Exercise:
Transcribe the lines from the start of the data below through the line with "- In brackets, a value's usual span", word for word and nothing more.

Source material:
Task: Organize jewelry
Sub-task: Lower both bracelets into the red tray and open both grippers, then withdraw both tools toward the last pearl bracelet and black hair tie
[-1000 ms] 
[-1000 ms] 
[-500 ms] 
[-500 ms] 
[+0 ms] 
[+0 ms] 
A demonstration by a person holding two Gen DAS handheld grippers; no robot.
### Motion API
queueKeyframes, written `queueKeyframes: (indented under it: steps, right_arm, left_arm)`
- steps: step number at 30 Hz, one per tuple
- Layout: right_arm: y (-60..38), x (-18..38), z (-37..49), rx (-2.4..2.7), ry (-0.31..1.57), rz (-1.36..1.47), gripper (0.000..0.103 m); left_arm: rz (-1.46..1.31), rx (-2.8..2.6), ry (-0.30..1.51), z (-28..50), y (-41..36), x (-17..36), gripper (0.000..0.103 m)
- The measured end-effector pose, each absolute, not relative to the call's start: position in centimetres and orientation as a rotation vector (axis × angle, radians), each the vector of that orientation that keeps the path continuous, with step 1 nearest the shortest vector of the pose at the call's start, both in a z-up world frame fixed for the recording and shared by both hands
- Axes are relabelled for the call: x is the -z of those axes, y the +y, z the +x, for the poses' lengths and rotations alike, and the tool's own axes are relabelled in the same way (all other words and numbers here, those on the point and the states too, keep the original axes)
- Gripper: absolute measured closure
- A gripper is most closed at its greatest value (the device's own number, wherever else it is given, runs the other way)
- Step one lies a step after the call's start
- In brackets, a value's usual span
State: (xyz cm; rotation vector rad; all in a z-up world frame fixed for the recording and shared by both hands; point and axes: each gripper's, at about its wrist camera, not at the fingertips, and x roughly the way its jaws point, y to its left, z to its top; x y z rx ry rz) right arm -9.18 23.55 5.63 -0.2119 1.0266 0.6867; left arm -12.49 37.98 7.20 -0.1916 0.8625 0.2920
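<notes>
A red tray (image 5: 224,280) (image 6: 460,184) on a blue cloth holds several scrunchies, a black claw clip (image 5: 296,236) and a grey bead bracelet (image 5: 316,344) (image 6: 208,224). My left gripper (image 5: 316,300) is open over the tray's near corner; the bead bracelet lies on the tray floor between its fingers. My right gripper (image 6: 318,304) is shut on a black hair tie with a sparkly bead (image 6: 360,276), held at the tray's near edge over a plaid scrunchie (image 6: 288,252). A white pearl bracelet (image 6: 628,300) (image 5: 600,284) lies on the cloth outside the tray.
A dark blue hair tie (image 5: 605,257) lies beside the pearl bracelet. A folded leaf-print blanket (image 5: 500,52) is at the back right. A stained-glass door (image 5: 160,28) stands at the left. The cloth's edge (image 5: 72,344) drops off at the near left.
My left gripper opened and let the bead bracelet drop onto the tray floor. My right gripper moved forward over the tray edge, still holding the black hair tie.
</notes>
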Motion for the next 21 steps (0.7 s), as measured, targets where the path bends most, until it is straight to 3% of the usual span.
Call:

Exercise solution:
Task: Organize jewelry
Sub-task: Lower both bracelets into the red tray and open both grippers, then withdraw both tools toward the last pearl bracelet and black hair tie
[-1000 ms] 
[-1000 ms] 
[-500 ms] 
[-500 ms] 
[+0 ms] 
[+0 ms] 
A demonstration by a person holding two Gen DAS handheld grippers; no robot.
### Motion API
queueKeyframes, written `queueKeyframes: (indented under it: steps, right_arm, left_arm)`
- steps: step number at 30 Hz, one per tuple
- Layout: right_arm: y (-60..38), x (-18..38), z (-37..49), rx (-2.4..2.7), ry (-0.31..1.57), rz (-1.36..1.47), gripper (0.000..0.103 m); left_arm: rz (-1.46..1.31), rx (-2.8..2.6), ry (-0.30..1.51), z (-28..50), y (-41..36), x (-17..36), gripper (0.000..0.103 m)
- The measured end-effector pose, each absolute, not relative to the call's start: position in centimetres and orientation as a rotation vector (axis × angle, radians), each the vector of that orientation that keeps the path continuous, with step 1 nearest the shortest vector of the pose at the call's start, both in a z-up world frame fixed for the recording and shared by both hands
- Axes are relabelled for the call: x is the -z of those axes, y the +y, z the +x, for the poses' lengths and rotations alike, and the tool's own axes are relabelled in the same way (all other words and numbers here, those on the point and the states too, keep the original axes)
- Gripper: absolute measured closure
- A gripper is most closed at its greatest value (the device's own number, wherever else it is given, runs the other way)
- Step one lies a step after the call's start
- In brackets, a value's usual span

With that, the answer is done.